Members of the Congressional Hispanic Caucus called last week for the FCC to stop the sale of WSUA-AM to America CV, owner of the conservative América TeVé network.
Republican FCC Commissioner Brendan Carr objected in a tweet on Monday.
"Democrats in Congress are pressuring the FCC to block the sale of a radio station based on the political viewpoints it would broadcast to South Florida’s Hispanic community," Carr tweeted. "This crosses a clear line drawn by the First Amendment and would turn the FCC into an arm of the DNC."
In an interview with Fox News, Carr said the politics of the buyer and the views of the station itself were not relevant to the FCC, calling it "none of our business."
"The argument that’s been put forward is a naked political one," he said. "It doesn’t mean anything to me as a Republican if the purchaser is conservative or if the purchaser is progressive. That consideration shouldn’t be entering the fray."
The FCC is led by interim Democratic chairwoman Jessica Rosenworcel, who was appointed by President Biden in January.
Rep. Darren Soto, D-Fla., said stopping the sale was necessary because "dangerous rhetoric can't go unchecked."
"It’s interesting that he’s doubled down on this claim that the FCC shoud be acting purely based on the political positions of this radio station," Carr said in response.
A person familiar with the situation told Fox News the FCC's chief concern in a licensing deal is to ensure that there are a certain number of different owners in a given market, but politics don't play into it. A certain market could, in theory, have all liberal or all conservative station owners.
While President Biden won the 2020 presidential election, he lost Florida to Republican Donald Trump by a greater margin than Hillary Clinton in 2016. Trump's gains among Latino voters, particularly in the Miami area, were instrumental in his victory there, alarming Democrats who worry one of the country's largest states is slipping away from them.
America CV already fired WSUA's Raul Martinez, the former Democratic mayor of Hiahleah and its top-rated host, according to Newsweek. That angered House Democrats like Rep. Ruben Gallego, D-Ariz, the chairman of the Congressional Hispanic Caucus's political arm BOLDPAC.
"What happens is the independence starts eroding away," he told Newsweek. "For a lot of these communities this is the only source they watch, a lot of them aren't crossing over and watching other media like CNN, so they end up being siloed in terms of the information they get.

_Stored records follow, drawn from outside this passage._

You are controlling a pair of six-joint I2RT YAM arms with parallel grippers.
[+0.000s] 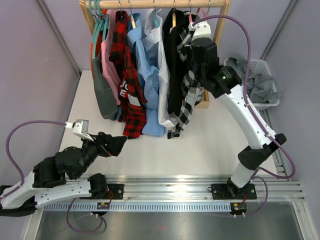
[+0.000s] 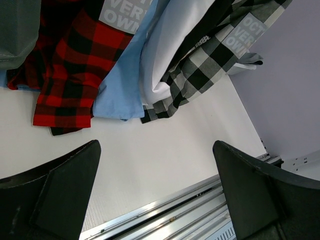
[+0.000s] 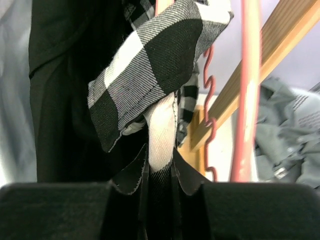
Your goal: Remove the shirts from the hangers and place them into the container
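Observation:
Several shirts hang from the wooden rail (image 1: 160, 4): dark grey (image 1: 104, 95), red-and-black check (image 1: 127, 75), light blue (image 1: 150, 80), black (image 1: 174, 65) and black-and-white check (image 1: 186, 95). My right gripper (image 1: 186, 40) is up at the rail, shut on a fold of the black-and-white check shirt (image 3: 150, 65); its jaws (image 3: 161, 170) pinch the cloth. A pink hanger (image 3: 248, 90) hangs just right of that fold. The container (image 1: 265, 67) at the right holds a grey shirt (image 1: 255, 82). My left gripper (image 1: 119, 145) hovers low at the front left, open and empty (image 2: 156, 145).
Empty teal hangers (image 1: 97, 22) hang at the rail's left end. The rail's wooden upright (image 3: 280, 45) stands between the shirts and the basket. A metal track (image 1: 200, 192) runs along the table's near edge. Grey walls enclose both sides.

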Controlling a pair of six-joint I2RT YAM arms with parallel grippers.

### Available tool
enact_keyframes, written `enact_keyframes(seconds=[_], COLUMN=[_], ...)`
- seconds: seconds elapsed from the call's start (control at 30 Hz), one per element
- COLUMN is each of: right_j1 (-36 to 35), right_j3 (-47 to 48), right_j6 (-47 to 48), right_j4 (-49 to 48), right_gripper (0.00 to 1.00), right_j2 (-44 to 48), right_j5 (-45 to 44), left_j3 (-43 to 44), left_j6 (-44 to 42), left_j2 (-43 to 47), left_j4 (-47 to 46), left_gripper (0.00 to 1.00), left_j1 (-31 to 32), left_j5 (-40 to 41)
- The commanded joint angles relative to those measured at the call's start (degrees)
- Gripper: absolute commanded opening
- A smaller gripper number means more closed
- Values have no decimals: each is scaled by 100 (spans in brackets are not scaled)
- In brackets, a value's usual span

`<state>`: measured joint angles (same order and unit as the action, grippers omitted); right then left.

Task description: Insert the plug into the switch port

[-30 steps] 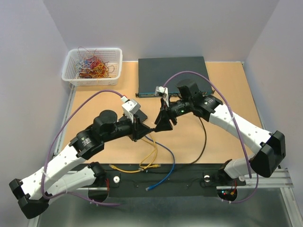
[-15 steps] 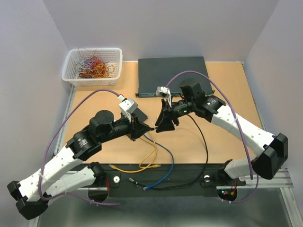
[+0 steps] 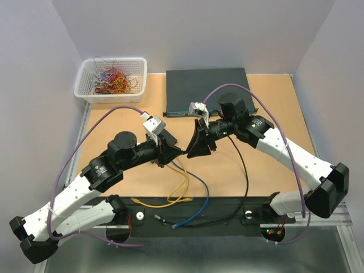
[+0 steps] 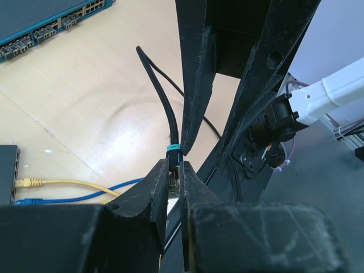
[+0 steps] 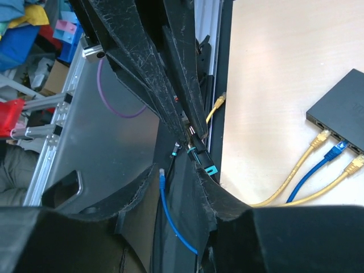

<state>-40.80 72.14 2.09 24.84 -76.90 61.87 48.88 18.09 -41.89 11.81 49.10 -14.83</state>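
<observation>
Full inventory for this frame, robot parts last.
basket: one, white, far left corner
wires: tangle, mixed colours, in the basket
rack switch: one, dark grey-blue, far centre
small switch: one, black, mid-table
yellow cables: two, plugged into the small switch
blue cable: one, plugged in between them
black cable: one, near edge up to the grippers
plug: one, black with teal band, between the left fingers
table: one, tan
left gripper: black, shut on the plug
right gripper: black, open, facing the left
</observation>
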Motion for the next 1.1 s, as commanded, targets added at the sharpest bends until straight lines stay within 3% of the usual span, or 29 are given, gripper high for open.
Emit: enact_keyframes(seconds=[0.0,0.27,0.47,0.7,0.8,0.87,0.9,1.07], right_j1=[10,10,10,10,-60,-252,-532,-930], right_j3=[-33,230,467,424,240,73,-15,-164], right_j6=[-103,-173,-191,-435,-516,-586,-752,-1718], right_j4=[-322,-322,-331,-296,-86,108,291,1119], right_gripper=[35,47,48,53,55,56,59,58], right_j2=[-105,-281,-404,-413,-509,-597,-833,-1573], right_j5=[1,-385,-509,-1132,-1738,-2868,-3848,-5710], left_j3=[69,42,-10,-151,-186,-186,-186,-90], left_j6=[-7,-77,-112,-42,28,72,107,151], left_j2=[49,234,278,217,137,32,-12,14], left_j4=[-425,-461,-408,-189,48,224,286,479], left_gripper=[0,0,0,2,12,19,24,27], left_j1=[12,12,12,12,12,12,12,3], left_j5=[-143,-380,-459,85,576,946,1025,1648])
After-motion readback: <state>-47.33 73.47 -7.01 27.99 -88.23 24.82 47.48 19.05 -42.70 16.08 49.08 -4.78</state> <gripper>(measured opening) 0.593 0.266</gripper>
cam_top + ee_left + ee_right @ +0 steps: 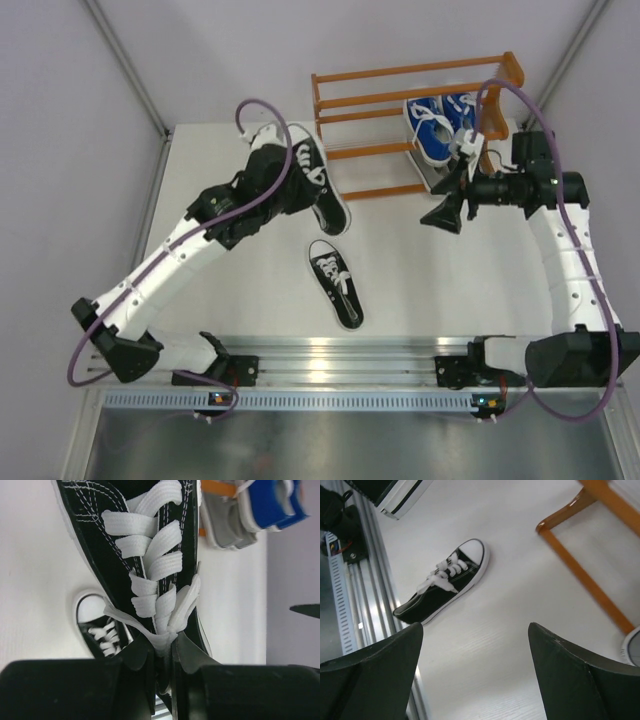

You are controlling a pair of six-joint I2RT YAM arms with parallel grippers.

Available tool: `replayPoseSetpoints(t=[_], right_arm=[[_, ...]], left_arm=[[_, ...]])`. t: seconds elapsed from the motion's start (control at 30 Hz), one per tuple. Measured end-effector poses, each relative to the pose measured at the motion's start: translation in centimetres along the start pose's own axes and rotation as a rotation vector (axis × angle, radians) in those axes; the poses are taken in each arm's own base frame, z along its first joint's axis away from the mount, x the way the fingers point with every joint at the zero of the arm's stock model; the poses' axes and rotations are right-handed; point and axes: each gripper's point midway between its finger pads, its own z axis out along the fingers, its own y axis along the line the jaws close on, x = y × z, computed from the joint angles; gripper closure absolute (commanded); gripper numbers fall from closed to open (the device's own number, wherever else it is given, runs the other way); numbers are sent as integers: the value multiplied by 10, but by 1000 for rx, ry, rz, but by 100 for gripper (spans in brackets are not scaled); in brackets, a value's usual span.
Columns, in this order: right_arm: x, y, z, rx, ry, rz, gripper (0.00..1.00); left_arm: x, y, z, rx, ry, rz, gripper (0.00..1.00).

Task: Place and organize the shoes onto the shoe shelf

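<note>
- Two black sneakers are off the shoe shelf (400, 71). The first black shoe (322, 185) is left of centre in the top view, and the left tool (162, 652) is clamped on its laces and tongue.
- The second black shoe (335, 282) lies flat mid-frame on the white desk (420, 290).
- The blue shoes (432, 130) sit at the shelf's right end, upper right, with a grey shoe (227, 527) beneath.
- The right tool (475, 670) hangs wide apart and empty, just before the shelf.
- Pale grey walls (60, 100) enclose the desk, and a metal rail (340, 355) lines its lower edge.

White table (420, 285), aluminium front rail (340, 352)
</note>
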Motion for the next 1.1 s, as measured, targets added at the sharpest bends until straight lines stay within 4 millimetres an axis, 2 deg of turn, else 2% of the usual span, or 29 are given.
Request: replayPoseSetpoints(t=[0.07,0.17,0.33,0.47,0.57,0.77,0.97,1.1], right_arm=[[-22,-13,-10,56,-39,-20,14],[-44,-36,-32,149,-90,-25,15],[-39,-57,-52,241,-116,28,15],[-26,-62,-62,293,-127,83,15],[-23,-63,-71,327,-139,100,15],[-26,-63,-77,359,-165,95,15],[-22,-65,-74,358,-181,122,15],[-23,-67,-74,360,-193,137,15]], left_arm=[[-20,-32,1,65,-30,55,100],[-50,-78,14,159,-97,156,100],[-82,-134,53,229,-180,338,100],[-105,-168,94,271,-252,424,100],[-115,-175,118,280,-300,449,100],[-136,-170,156,250,-399,454,100],[-161,-165,177,216,-506,438,100],[-170,-157,186,193,-527,434,100]])
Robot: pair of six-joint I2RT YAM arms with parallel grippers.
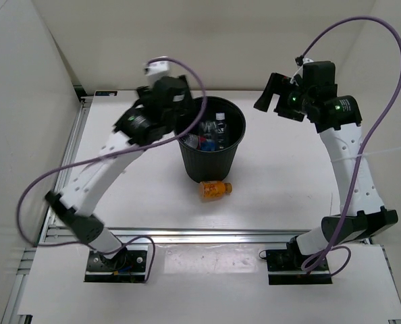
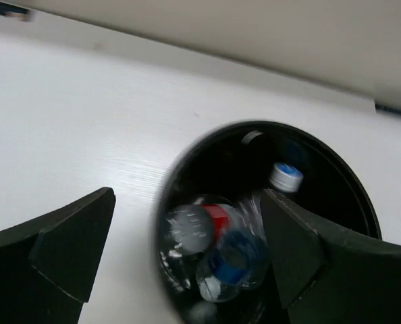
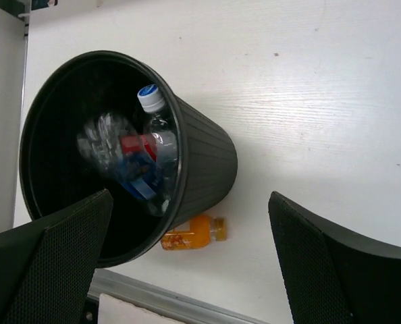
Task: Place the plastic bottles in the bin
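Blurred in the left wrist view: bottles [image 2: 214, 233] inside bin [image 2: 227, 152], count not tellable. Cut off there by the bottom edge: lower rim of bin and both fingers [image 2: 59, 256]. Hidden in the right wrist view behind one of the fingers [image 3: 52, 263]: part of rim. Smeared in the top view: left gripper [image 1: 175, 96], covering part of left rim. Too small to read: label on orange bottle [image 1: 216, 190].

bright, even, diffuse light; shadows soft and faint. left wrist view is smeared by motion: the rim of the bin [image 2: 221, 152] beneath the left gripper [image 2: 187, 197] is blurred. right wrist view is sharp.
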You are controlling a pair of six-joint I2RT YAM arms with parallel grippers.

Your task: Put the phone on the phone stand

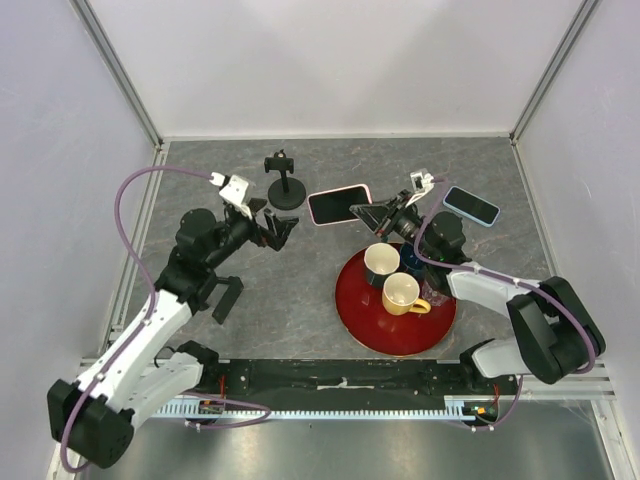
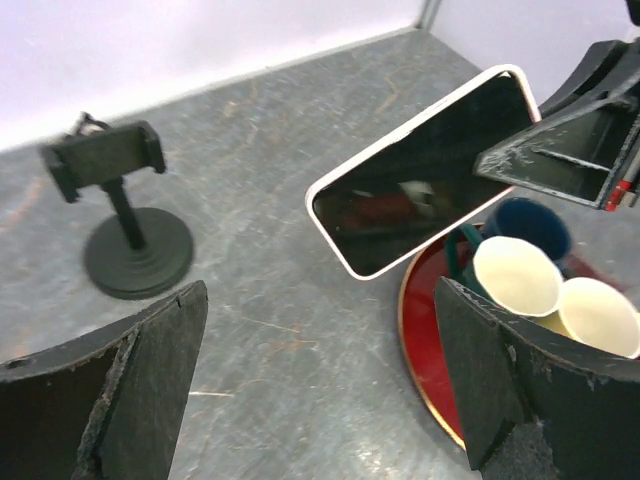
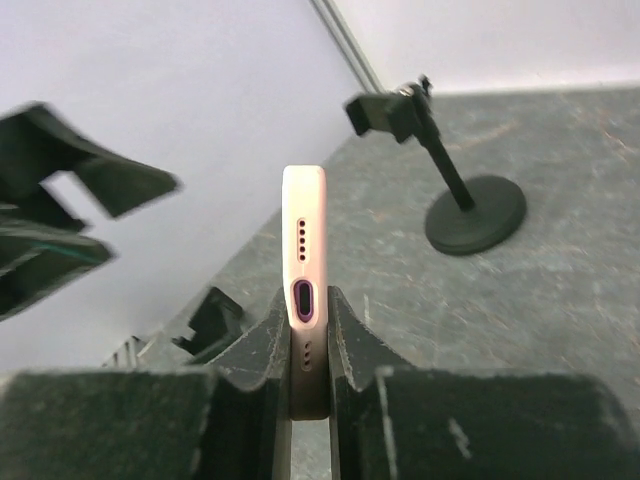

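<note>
While your left gripper (image 1: pixel 278 231) hangs with its fingers spread and nothing between them, it points toward the lifted phone, likely ready to steady or take it. Just beyond it the phone stand (image 1: pixel 285 183) sits upright on the grey, stone-veined worktop (image 1: pixel 300 290). The stand is matte black, with a round weighted base, a thin post and a small clamp cradle on top, and the cradle is unfilled. Just right of the stand, the phone (image 1: pixel 338 204) is off the worktop, screen up and tilted, not touching the stand. It's a thin slab of glossy black glass with a pale pink rounded rim. Your right gripper (image 1: pixel 372 212) is clamped on its short port end, edge-on between the black pads. The long free end reaches toward the stand, and most of the body is left free for the cradle. Nearer the arm bases, a shiny red round tray (image 1: pixel 360 320) carries a cream mug (image 1: pixel 381 262), a yellow mug (image 1: pixel 402 294) and a dark blue mug (image 1: pixel 410 258). They are glazed, bunched together, and not part of the job. Far right, a second phone (image 1: pixel 471 205) with a light blue rim lies flat on the worktop, well apart from the stand.
</note>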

They only go to the trusted source so when that source gets corrupted, you essentially have a population getting one point of view."
Florida Democrats were particularly upset over the rhetoric about their party supporting "socialist" policies, knowing the word carries powerful sway with Florida residents whose families fled left-wing regimes for the United States.
The dust-up over the WSUA sale comes after some liberals recently called for the return of the Fairness Doctrine as a means of censoring opposing voices. The widely criticized FCC rule required broadcast license holders to present both sides of issues fairly.
Conservatives praised the FCC for dropping the rule in 1987 because it was stifling free speech, as some networks avoided controversial topics out of fear of violating it. Others have said it would be disastrous for FCC regulators to determine what it and isn't "fair" in the name of balance.
"The Fairness Doctrine results in news coverage that looks like 1990s airline food, as opposed to a diverse environment with different viewpoints," Carr told Fox News.
Carr said his fellow commmissioners should speak out against Democrats calling for the FCC to thwart the sale, saying they were merely upset over a progressive outlet becoming conservative. So far as he could tell, the application process to transfer control of the WSUA license to its new owner was likely to proceed normally.